Myofascial pain syndrome (MPS) is a leading cause of chronic musculoskeletal pain. However, its neurobiological mechanisms are not entirely elucidated. Given the complex interaction between the networks involved in pain process, our approach, to providing insights into the neural mechanisms of pain, was to investigate the relationship between neurophysiological, neurochemical and clinical outcomes such as corticospinal excitability. Recent evidence has demonstrated that three neural systems are affected in chronic pain: (i) motor corticospinal system; (ii) internal descending pain modulation system; and (iii) the system regulating neuroplasticity. In this cross-sectional study, we aimed to examine the relationship between these three central systems in patients with chronic MPS of whom do/do not respond to the Conditioned Pain Modulation Task (CPM-task). The CPM-task was to immerse her non-dominant hand in cold water (0-1°C) to produce a heterotopic nociceptive stimulus. Corticospinal excitability was the primary outcome; specifically, the motor evoked potential (MEP) and intracortical facilitation (ICF) as assessed by transcranial magnetic stimulation (TMS). Secondary outcomes were the cortical excitability parameters [current silent period (CSP) and short intracortical inhibition (SICI)], serum brain-derived neurotrophic factor (BDNF), heat pain threshold (HPT), and the disability related to pain (DRP). We included 33 women, (18-65 years old). The MANCOVA model using Bonferroni's Multiple Comparison Test revealed that non-responders (n = 10) compared to responders (n = 23) presented increased intracortical facilitation (ICF; mean ± SD) 1.43 (0.3) vs. 1.11 (0.12), greater motor-evoked potential amplitude (μV) 1.93 (0.54) vs. 1.40 (0.27), as well a higher serum BDNF (pg/Ml) 32.56 (9.95) vs. 25.59 (10.24), (P < 0.05 for all). Also, non-responders presented a higher level of DRP and decreased HPT (P < 0.05 for all). These findings suggest that the loss of net descending pain inhibition was associated with an increase in ICF, serum BDNF levels, and DRP. We propose a framework to explain the relationship and potential directionality of these factors. In this framework we hypothesize that increased central sensitization leads to a loss of descending pain inhibition that triggers compensatory mechanisms as shown by increased motor cortical excitability.
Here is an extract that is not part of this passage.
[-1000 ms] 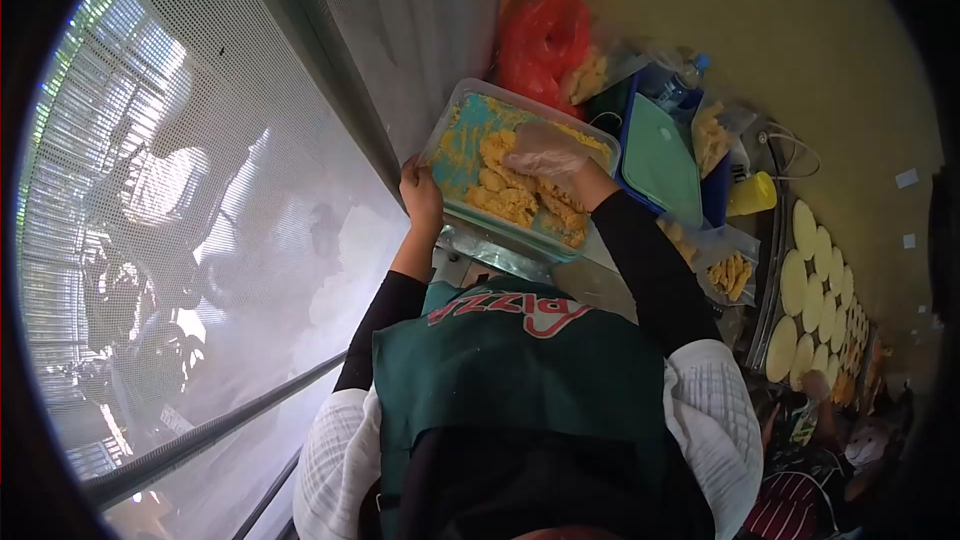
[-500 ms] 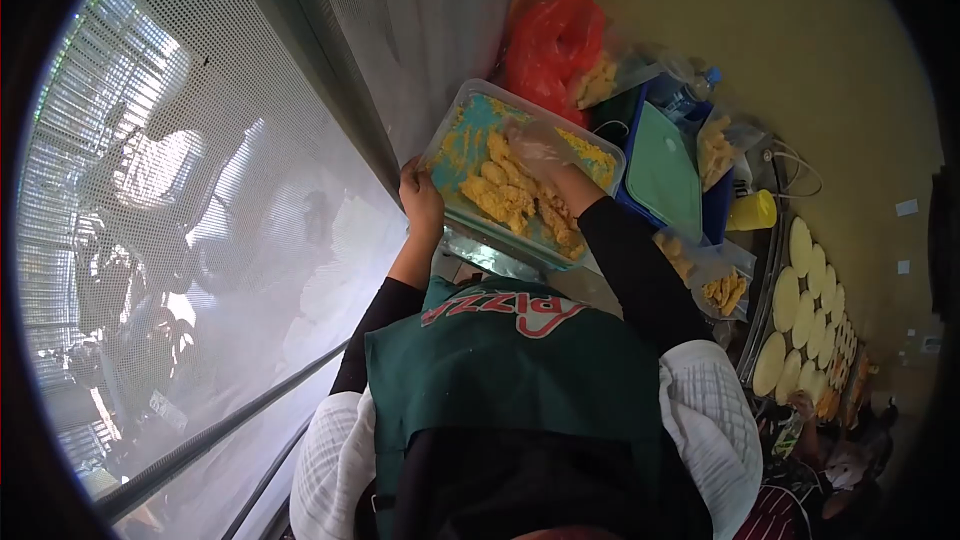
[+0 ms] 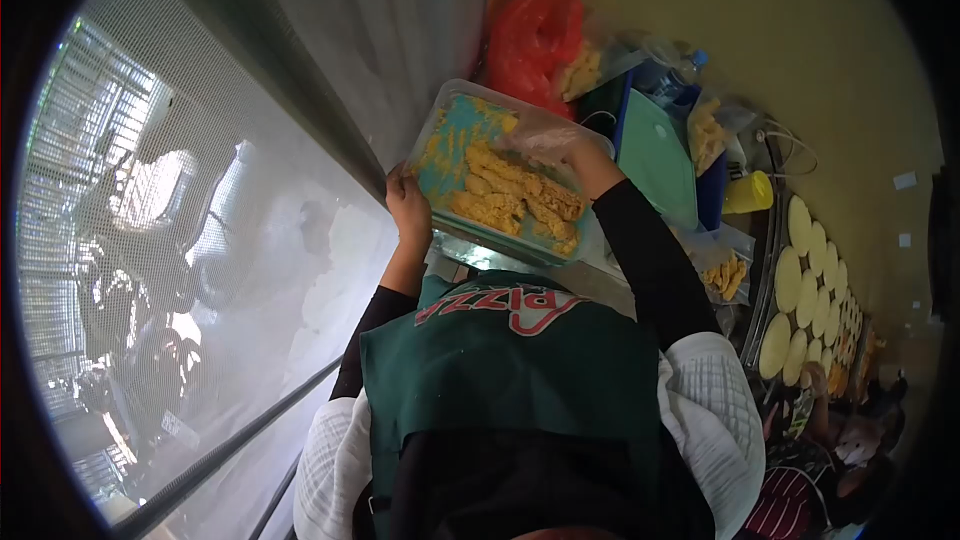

Keywords: BNDF; CPM; MEP; QST; TMS; chronic pain; cortical excitability.

Figures

Figure 1
Figure 1
The sequence of assessments.
Figure 2
Figure 2
Comparisons between [non-responders (NPS (0–10) HPT1–HPT0 ≥ 0; n = 10) and responders (NPS (0–10) HPT1–HPT0 < 0; n = 23)]. (A) Motor evoked potential (mV); (B) Intra-cortical facilitation (amplitude/MEP amplitude ratio = ICF); and (C) Brain derived neurotrophic factor (BDNF) ng/ml (Log). Error bars indicate standard error of the mean (S.E.M.). Asterisks positioned above the bars indicate differences between groups (responders and non-responders to CPM-task) assessed by MANCOVA with post-hoc Bonferroni's Multiple Comparison test.